A pesar de la intensidad del reciente terremoto, podemos estar auténticamente orgullosos de que el daño en infraestructura y edificaciones es bastante contenido. Es cierto que sismo tras sismo, una suerte de siniestra selección darwiniana ha terminado por dejar en pie lo estrictamente resistente, pero, también, la calidad de nuestras construcciones se ha vuelto excepcional. Esa fortaleza, lograda a punta de ciencia y rigor normativo, nos cuesta muchísimo dinero, que tanto el sector público como el privado han asumido con responsable naturalidad. La condición sísmica de nuestro país ha sellado la estética de nuestra arquitectura, que se caracteriza por evitar piruetas estructurales innecesarias, tender a una sana simetría y a elementos robustos que se apoyan con elocuencia sobre el suelo.
Pero si los terremotos nos sitúan como líderes planetarios de la sensatez, los maremotos dejan al descubierto una inmadurez de nuestro carácter: la incapacidad histórica para planificar el territorio. Siendo una operación muchísimo más económica que el refuerzo de una estructura, y existiendo la racionalidad necesaria para determinar con total precisión una zona de riesgo, resulta absurdo que sigamos instalándonos en cualquier parte.

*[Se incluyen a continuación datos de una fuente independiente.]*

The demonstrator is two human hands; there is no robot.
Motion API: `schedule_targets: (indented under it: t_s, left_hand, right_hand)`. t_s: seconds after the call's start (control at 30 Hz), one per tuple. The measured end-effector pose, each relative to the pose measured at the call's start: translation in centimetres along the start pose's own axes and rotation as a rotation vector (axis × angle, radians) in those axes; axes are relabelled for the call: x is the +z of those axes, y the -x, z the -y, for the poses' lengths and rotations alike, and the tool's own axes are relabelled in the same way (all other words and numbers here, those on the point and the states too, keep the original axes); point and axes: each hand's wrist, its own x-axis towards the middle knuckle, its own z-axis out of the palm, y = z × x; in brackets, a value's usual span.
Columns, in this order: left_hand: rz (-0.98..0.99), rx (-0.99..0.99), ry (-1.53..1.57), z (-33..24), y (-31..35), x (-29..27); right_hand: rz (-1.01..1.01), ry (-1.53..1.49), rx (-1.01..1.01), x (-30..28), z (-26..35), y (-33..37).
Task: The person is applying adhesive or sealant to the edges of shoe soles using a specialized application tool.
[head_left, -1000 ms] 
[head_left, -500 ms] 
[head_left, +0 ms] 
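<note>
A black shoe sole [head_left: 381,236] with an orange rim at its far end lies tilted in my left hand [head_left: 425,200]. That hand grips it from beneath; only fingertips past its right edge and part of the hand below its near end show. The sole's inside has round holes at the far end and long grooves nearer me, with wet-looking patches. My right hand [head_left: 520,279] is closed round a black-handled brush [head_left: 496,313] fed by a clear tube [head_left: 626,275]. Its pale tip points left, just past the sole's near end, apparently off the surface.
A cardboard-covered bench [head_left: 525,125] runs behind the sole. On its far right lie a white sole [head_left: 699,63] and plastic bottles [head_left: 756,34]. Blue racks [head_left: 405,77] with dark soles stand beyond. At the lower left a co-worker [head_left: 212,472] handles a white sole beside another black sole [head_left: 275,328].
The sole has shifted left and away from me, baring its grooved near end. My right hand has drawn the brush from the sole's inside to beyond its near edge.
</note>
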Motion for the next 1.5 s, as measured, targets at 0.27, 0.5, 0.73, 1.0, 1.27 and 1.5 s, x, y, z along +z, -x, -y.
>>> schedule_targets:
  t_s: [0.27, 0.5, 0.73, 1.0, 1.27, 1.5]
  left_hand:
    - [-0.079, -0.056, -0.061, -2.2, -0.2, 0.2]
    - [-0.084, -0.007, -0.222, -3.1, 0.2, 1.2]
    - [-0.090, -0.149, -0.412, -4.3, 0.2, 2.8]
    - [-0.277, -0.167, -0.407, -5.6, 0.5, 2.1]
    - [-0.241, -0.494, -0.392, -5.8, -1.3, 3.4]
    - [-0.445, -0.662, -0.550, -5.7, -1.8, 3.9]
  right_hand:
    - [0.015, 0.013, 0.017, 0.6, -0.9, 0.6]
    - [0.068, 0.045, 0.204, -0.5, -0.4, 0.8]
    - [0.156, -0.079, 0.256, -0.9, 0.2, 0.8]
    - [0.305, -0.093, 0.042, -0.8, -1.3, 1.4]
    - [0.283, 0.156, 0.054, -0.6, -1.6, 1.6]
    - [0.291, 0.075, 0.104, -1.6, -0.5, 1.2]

En muchas ciudades costeras, los servicios estratégicos -consultorios, bomberos, policías, escuelas- siguen ubicados a merced de un tsunami. No solo eso: nuevos proyectos inmobiliarios ocupan con desparpajo la baja línea de costa a la espera de incautos compradores encandilados por la vista al mar (...y vaya cómo la conseguirán).
La especulación con el suelo no puede tener de rehén a la planificación. Llega el momento de superar esa cicatería mercachifle y ordenar nuestro territorio según la lógica que nos canta el paisaje con majadero estribillo. Solo entonces podremos estar realmente tranquilos y, en medio de los terremotos, apenas levantar la taza de té para decir con fanfarrona y flemática pasividad: "Parece que tiembla, querida".